■ What the task asks ■
Every line of the listing below should be written out exactly, minus its pictures.
Content starts
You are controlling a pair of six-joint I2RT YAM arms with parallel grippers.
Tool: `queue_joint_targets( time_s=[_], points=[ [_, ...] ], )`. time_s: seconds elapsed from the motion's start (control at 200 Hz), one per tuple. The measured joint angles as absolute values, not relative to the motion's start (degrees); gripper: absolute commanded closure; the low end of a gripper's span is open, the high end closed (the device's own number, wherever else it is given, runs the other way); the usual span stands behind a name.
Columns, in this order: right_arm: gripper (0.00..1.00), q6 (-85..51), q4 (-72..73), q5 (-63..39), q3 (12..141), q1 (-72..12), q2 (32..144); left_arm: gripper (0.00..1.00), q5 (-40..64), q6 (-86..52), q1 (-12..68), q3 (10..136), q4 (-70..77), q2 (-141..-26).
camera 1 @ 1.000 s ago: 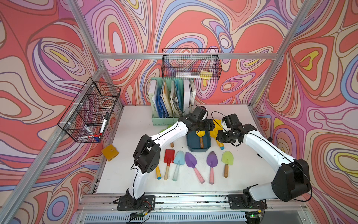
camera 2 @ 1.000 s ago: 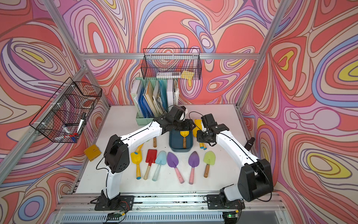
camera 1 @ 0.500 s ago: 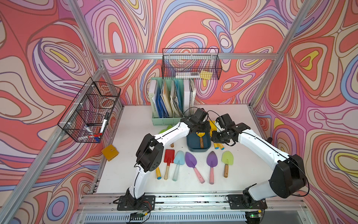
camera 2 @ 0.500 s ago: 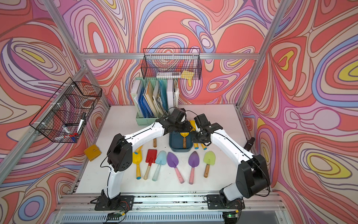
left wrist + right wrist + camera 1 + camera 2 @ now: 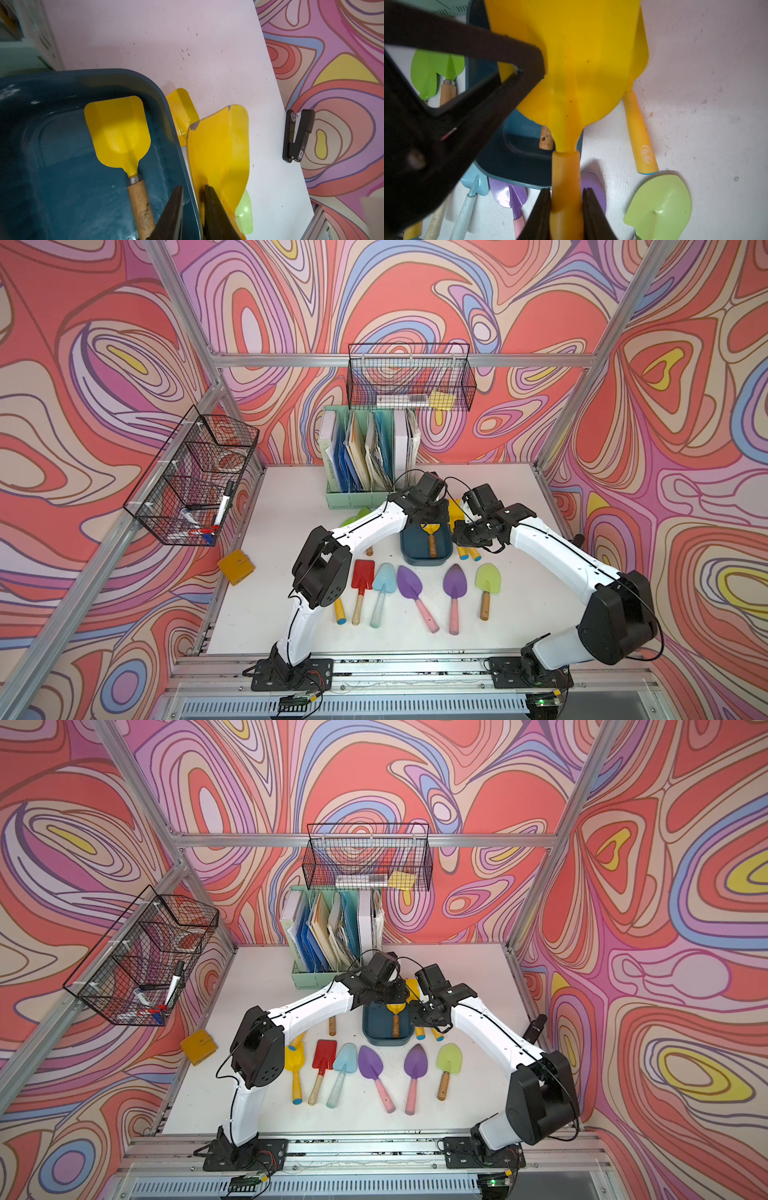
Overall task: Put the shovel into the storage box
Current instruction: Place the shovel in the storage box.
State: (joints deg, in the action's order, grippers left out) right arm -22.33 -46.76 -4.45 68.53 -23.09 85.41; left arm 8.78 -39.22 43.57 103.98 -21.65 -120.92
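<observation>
Yellow shovel (image 5: 577,62) handle pinched between right fingers (image 5: 596,218), beside storage box (image 5: 512,162).

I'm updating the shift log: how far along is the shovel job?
Done: one wooden-handled shovel lies in the storage box. In hand: the right end effector grips an all-yellow shovel by its handle, beside the box, not inside. Still to do: placing it; others, like the red shovel, lie outside.

Your left arm (image 5: 365,526) and right arm (image 5: 552,547) are white tubular links joined by rounded black joint housings (image 5: 320,568), one dotted with small holes. Black base plates (image 5: 291,670) sit under each arm; the jaws are black, tapered wedges.
</observation>
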Motion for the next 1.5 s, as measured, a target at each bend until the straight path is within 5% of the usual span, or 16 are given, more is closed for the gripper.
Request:
queue_joint_targets(
  time_s=[0.29, 0.486, 0.601, 0.761, 1.497],
  points=[
    [1.00, -23.8, -46.7, -5.0, 68.5, -23.5, 85.4, 1.00, 9.4, -40.6, 43.7, 104.3, -20.8, -120.9],
    [1.00, -24.3, -46.6, -5.0, 68.5, -23.4, 85.4, 1.00, 9.2, -40.8, 43.9, 104.4, -20.5, -120.9],
    [0.60, -24.6, -46.6, -5.0, 68.5, -23.4, 85.4, 1.00, 9.0, -40.8, 43.9, 104.4, -20.6, -120.9],
    [0.38, -24.3, -45.9, -4.6, 68.5, -23.5, 85.4, 1.00, 7.2, -39.6, 43.8, 104.4, -22.1, -121.4],
    [0.37, -23.6, -47.0, -3.4, 68.5, -23.5, 83.8, 1.00, 4.5, -33.7, 37.1, 104.4, -24.8, -123.7]
  ],
)
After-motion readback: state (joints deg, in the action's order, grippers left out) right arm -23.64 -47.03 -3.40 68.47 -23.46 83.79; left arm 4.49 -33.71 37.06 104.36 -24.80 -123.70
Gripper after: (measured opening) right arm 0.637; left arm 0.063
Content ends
■ Task response ■
You are controlling a pair of six-joint I2RT YAM arms with parallel grippers.
Tool: `queue_joint_targets( time_s=[_], points=[ [_, ...] ], )`. time_s: seconds elapsed from the motion's start (control at 200 Hz), one per tuple. The measured joint angles as absolute values, not relative to the motion's start (degrees); gripper: absolute commanded closure; the low end of a gripper's span is open, the high end closed (the device's own number, wherever else it is given, runs the other way); the usual span stands behind a name.
Columns, in this order: right_arm: gripper (0.00..1.00), q6 (-85..51), q4 (-72..73), q5 (-63..39), q3 (12..141), q1 (-72..12), q2 (32..144); left_arm: gripper (0.00..1.00), q5 (-40..64), q6 (-86..52), q1 (-12..68), q3 (10..136), q4 (-70..77), q2 (-141..-26).
camera 1 @ 1.000 s ago: 
camera 2 @ 1.000 s ago: 
camera 1 @ 0.500 s ago: 
camera 2 @ 0.500 s ago: 
left wrist + right wrist + camera 1 + camera 2 @ now: 
Overall task: Put the shovel into the storage box
Current instruction: Place the shovel in the storage box.
State: (joints deg, in the action's order, grippers left out) right arm -22.33 -46.76 -4.45 68.53 -23.09 85.41; left arm 8.78 -39.22 43.57 103.98 -21.65 -120.92
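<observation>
Yellow shovel (image 5: 577,62) handle pinched between right fingers (image 5: 596,218), beside storage box (image 5: 512,162).

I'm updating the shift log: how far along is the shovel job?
Done: one wooden-handled shovel lies in the storage box. In hand: the right end effector grips an all-yellow shovel by its handle, beside the box, not inside. Still to do: placing it; others, like the red shovel, lie outside.

Your left arm (image 5: 365,526) and right arm (image 5: 552,547) are white tubular links joined by rounded black joint housings (image 5: 320,568), one dotted with small holes. Black base plates (image 5: 291,670) sit under each arm; the jaws are black, tapered wedges.
</observation>
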Motion for the next 1.5 s, as measured, a target at each bend until the straight path is within 5% of the usual span, or 16 are given, more is closed for the gripper.
Request:
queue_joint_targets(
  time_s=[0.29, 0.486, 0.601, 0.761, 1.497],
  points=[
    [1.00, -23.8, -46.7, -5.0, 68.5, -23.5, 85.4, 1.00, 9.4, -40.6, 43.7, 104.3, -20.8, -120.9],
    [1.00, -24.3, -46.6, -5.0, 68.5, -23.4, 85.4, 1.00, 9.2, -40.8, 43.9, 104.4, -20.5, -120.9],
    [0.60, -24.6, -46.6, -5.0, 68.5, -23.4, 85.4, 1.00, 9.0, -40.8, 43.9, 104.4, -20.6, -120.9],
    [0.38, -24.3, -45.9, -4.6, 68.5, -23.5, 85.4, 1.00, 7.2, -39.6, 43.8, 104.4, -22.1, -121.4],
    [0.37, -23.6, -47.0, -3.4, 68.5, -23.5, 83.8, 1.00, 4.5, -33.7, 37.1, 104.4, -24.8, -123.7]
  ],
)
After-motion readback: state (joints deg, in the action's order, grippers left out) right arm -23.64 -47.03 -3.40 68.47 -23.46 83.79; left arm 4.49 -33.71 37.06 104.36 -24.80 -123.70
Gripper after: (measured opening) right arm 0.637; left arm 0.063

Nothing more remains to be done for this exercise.